**TASK OBJECTIVE**
Please print the whole listing again, exactly as shown.
(DATA)
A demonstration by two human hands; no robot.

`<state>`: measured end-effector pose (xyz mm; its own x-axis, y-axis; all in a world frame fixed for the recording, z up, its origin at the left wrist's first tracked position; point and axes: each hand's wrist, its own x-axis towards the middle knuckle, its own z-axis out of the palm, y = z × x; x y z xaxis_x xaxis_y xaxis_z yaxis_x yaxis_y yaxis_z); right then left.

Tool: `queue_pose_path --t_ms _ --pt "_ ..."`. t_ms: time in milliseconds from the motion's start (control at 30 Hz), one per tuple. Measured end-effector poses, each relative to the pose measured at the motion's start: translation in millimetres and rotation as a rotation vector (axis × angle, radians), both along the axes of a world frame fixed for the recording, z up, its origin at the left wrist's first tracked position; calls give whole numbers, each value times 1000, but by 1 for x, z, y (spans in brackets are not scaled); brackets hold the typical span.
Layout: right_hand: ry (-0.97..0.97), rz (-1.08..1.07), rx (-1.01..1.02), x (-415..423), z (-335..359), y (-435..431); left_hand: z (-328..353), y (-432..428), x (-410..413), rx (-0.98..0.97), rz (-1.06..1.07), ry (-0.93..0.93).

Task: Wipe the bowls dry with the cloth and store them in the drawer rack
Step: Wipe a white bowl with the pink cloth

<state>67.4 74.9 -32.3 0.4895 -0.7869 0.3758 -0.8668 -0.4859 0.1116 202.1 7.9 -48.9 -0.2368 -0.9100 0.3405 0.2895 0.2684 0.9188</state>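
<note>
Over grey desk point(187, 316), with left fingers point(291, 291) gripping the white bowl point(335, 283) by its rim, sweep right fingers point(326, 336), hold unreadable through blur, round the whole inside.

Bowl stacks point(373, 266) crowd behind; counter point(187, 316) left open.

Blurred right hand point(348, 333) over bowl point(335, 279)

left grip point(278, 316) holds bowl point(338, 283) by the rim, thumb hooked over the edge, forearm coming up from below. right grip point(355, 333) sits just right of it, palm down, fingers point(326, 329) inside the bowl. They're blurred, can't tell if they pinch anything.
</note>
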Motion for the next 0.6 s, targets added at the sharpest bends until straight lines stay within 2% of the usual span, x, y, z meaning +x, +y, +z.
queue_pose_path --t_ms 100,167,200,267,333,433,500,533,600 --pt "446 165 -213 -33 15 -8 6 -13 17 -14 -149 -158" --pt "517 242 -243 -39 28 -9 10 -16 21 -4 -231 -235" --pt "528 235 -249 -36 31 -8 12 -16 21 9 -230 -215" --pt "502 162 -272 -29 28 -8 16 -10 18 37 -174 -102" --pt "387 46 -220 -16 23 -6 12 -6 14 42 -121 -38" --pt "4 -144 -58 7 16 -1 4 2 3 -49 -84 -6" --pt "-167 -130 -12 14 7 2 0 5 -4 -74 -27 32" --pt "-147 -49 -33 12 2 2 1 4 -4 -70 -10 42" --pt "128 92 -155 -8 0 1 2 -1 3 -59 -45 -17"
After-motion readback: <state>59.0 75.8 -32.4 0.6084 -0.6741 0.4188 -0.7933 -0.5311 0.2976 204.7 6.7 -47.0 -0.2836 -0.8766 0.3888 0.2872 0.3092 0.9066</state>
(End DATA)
**ANSWER AREA**
A demonstration by two human hands; no robot.

`<state>`: measured end-effector pose (xyz mm; its own x-axis, y-axis; all in a world frame fixed for the recording, z up, its origin at the left wrist's first tracked position; point and axes: each hand's wrist, its own x-axis towards the middle knuckle, its own z-axis out of the palm, y = z × x; x y z xaxis_x xaxis_y xaxis_z yaxis_x yaxis_y yaxis_z); right then left.

Tool: `queue_pose_path --t_ms _ --pt "_ ..."`. t_ms: time in milliseconds from the motion's start (control at 30 Hz), one per tuple. Measured end-effector poses, each relative to the pose measured at the motion's start: translation in millimetres and rotation as a rotation vector (axis × angle, radians), both along the axes of a world frame fixed for the recording, z up, its origin at the left wrist's first tracked position; calls give whole numbers, each value times 1000, but by 1 for x, z, y (spans in brackets are not scaled); brackets hold the typical span.
Layout: right_hand: ry (-0.97..0.97), rz (-1.08..1.07), rx (-1.01..1.02), x (-415..423), z (-335..359), y (-435..431); left_hand: z (-328..353), y (-432..428), x (-410..413), rx (-0.98..0.97), rz (-1.06..1.07), ry (-0.93..0.93).

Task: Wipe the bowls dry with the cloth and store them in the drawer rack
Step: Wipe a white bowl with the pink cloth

<state>67.4 74.9 -32.3 0.4895 -0.7869 0.3758 -0.8668 -0.4859 0.1116 202.1 7.9 -48.9 -0.2368 -0.9100 0.3405 0.2895 0.2684 0.9188</state>
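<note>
Over grey desk point(187, 316), with left fingers point(291, 291) gripping the white bowl point(335, 283) by its rim, sweep right fingers point(326, 336), hold unreadable through blur, round the whole inside.

Bowl stacks point(373, 266) crowd behind; counter point(187, 316) left open.

Blurred right hand point(348, 333) over bowl point(335, 279)

left grip point(278, 316) holds bowl point(338, 283) by the rim, thumb hooked over the edge, forearm coming up from below. right grip point(355, 333) sits just right of it, palm down, fingers point(326, 329) inside the bowl. They're blurred, can't tell if they pinch anything.
</note>
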Motion for the next 0.6 s, targets added at the sharpest bends until straight lines stay within 2% of the usual span, x, y, z meaning +x, +y, +z.
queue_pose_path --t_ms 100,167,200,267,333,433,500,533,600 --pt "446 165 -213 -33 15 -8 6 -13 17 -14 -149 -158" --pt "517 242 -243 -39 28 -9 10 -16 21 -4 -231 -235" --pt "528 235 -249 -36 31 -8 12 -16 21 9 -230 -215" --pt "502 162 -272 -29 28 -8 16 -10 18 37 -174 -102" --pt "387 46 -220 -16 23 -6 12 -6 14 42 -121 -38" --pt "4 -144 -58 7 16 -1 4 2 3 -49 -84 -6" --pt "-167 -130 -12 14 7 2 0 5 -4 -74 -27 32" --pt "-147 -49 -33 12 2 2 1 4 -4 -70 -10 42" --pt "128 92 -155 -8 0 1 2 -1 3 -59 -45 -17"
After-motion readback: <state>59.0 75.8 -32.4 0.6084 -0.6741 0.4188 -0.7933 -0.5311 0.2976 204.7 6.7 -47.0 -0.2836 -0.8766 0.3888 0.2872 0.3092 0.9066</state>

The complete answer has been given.